The actor appeared alongside late star Paul Walker, Michelle Rodriguez, and Jordana Brewster in the 2001 film, but he did not appear in 2 Fast 2 Furious and only had a cameo at the end of third film The Fast and the Furious: Tokyo Drift.
The 49-year-old returned as Dominic Toretto in 2009’s Fast & Furious, and now explains he felt movie sequels lacked substance at the time.
“After I made the first one, I remember being in a room full of big CEOs and the people who owned the franchise…,” he tells HashtagLegend.com. “One of the guys said to me, ‘We have to do this again’. I remember telling everyone at the table, ‘You can’t do this again. You can’t touch it. You have to leave it alone’.”

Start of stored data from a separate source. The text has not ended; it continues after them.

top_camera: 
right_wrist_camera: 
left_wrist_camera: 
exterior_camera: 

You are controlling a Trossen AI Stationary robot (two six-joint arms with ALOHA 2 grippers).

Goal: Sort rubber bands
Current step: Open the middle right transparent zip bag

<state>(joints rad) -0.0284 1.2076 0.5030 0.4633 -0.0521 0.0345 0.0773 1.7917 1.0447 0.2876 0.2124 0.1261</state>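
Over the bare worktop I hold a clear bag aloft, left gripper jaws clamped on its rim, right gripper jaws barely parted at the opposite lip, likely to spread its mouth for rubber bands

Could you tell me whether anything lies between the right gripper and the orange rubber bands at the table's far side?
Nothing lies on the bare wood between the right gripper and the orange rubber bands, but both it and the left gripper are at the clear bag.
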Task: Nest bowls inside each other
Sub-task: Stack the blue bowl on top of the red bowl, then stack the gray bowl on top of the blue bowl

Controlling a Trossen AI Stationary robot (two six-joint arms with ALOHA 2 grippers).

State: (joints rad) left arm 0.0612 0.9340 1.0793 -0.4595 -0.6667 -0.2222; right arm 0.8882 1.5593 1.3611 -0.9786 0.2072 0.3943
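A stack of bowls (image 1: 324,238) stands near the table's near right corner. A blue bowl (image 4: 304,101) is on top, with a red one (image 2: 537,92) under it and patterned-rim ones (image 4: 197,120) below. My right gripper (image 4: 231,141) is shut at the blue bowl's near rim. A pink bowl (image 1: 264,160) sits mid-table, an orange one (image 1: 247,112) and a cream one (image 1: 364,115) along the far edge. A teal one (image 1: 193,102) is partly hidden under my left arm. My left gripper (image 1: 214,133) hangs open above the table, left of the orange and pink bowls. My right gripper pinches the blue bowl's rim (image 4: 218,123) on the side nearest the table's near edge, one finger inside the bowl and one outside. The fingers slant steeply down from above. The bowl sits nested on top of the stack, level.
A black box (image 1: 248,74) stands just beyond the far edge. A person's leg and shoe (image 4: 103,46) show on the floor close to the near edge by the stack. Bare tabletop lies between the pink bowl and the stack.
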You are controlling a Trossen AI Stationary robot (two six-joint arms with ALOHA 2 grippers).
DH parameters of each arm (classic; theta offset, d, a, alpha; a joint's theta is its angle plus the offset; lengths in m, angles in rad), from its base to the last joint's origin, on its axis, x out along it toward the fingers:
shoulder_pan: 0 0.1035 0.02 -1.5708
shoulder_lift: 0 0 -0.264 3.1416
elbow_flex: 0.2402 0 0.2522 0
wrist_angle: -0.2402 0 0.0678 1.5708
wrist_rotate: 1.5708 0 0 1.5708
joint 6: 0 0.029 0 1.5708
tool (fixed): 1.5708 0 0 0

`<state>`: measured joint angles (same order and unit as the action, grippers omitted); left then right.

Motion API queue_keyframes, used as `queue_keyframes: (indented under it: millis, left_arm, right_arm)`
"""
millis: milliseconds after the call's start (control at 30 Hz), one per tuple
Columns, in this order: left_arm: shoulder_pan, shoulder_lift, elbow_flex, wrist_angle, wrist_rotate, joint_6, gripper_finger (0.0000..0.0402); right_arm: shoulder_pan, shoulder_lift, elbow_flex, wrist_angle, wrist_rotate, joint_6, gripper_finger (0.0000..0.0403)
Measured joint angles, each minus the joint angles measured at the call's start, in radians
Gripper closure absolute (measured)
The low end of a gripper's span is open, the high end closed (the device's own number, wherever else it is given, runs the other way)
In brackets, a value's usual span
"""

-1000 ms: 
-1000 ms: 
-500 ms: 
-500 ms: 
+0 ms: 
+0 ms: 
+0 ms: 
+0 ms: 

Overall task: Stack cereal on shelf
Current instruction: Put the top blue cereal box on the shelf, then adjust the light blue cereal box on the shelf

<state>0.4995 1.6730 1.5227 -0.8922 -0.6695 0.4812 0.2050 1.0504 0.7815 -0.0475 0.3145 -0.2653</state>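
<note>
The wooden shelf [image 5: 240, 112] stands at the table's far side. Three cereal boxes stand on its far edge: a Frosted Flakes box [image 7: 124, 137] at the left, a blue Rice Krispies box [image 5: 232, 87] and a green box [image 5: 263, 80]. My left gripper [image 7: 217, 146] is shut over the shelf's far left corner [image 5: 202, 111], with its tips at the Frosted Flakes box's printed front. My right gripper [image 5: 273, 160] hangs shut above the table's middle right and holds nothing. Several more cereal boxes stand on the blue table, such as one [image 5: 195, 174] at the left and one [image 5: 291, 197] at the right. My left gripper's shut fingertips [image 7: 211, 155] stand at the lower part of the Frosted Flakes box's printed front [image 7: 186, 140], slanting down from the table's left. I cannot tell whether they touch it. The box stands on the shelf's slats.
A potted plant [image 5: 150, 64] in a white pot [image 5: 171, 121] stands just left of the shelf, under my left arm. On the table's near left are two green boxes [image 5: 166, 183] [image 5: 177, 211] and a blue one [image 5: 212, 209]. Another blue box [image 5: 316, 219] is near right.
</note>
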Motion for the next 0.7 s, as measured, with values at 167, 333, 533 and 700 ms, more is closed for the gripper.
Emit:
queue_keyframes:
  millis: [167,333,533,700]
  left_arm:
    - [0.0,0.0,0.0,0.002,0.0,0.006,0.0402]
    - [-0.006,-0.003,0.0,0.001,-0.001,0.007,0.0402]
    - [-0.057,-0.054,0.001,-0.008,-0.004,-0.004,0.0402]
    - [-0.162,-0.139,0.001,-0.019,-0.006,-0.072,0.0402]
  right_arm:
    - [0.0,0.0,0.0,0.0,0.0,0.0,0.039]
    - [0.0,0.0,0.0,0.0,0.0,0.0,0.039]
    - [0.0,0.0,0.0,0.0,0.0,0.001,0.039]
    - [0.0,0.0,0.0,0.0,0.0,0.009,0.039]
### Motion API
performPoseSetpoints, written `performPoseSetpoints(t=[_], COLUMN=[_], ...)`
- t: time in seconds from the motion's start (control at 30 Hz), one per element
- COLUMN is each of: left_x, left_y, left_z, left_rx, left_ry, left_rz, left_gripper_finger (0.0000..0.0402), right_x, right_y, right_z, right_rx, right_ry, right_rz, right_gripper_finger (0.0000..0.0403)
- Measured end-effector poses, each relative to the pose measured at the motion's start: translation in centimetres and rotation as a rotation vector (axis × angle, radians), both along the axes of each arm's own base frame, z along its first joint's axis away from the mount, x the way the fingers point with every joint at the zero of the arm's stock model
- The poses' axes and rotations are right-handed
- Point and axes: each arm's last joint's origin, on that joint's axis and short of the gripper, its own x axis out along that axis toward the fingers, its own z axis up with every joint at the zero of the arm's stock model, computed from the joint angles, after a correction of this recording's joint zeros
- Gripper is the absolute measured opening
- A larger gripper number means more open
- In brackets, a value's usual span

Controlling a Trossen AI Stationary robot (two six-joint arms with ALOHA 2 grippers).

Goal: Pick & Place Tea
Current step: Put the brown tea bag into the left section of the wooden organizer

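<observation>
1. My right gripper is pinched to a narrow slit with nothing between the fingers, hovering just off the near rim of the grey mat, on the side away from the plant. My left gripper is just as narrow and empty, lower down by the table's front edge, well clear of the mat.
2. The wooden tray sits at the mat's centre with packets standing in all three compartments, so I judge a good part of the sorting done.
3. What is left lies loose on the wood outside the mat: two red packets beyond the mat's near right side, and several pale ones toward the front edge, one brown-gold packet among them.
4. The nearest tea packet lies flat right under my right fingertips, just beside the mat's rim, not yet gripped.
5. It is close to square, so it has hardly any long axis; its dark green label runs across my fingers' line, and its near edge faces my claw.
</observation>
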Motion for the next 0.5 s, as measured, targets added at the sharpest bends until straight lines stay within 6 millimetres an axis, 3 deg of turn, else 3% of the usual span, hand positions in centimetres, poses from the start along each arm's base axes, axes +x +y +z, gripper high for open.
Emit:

“Sequels had gotten such a bad name and I had started to think of that first Fast and Furious as a classic, like a Rebel Without a Cause,” he continues. “If we sequel-ized it the way studios were doing at the time, just slapping a story together, I’d ruin the chance of that first one becoming a classic. Even though I hadn’t reached that high level of financial success, I turned down $25 million to do the second one.”
“I was an idealist and, to me, the script wasn’t continuing the story. I was thinking, ‘If you’re going to do a sequel, do it like Francis Ford Coppola…’, but that wasn’t what they were doing. They were capitalizing on the brand and milking the success of it as long as they could.”
Diesel will return for The Fate of the Furious – the eighth film in the franchise – which is slated for release in April (17). The movie series will end after a planned 10th movie in 2021.
The actor reveals he wanted to return to the movies after he decided to become a producer and have more control of the storyline.
“After The Fast and The Furious: Tokyo Drift, it came to me: ‘Why don’t I be the producer? Why don’t I oversee the work and write and create what I want for this film’,” he adds. “In the beginning, there was a great sense of diversity to it and it still had the remnants of that. The diversity was the fuel for the narrative.”
“I wanted to transform that diversity into a cool multi-culturalism. I wanted to propose that you could take the same scenes and put people of all different colours and races and nationalities and prove that their brotherhood can be equal to anyone else’s brotherhood.”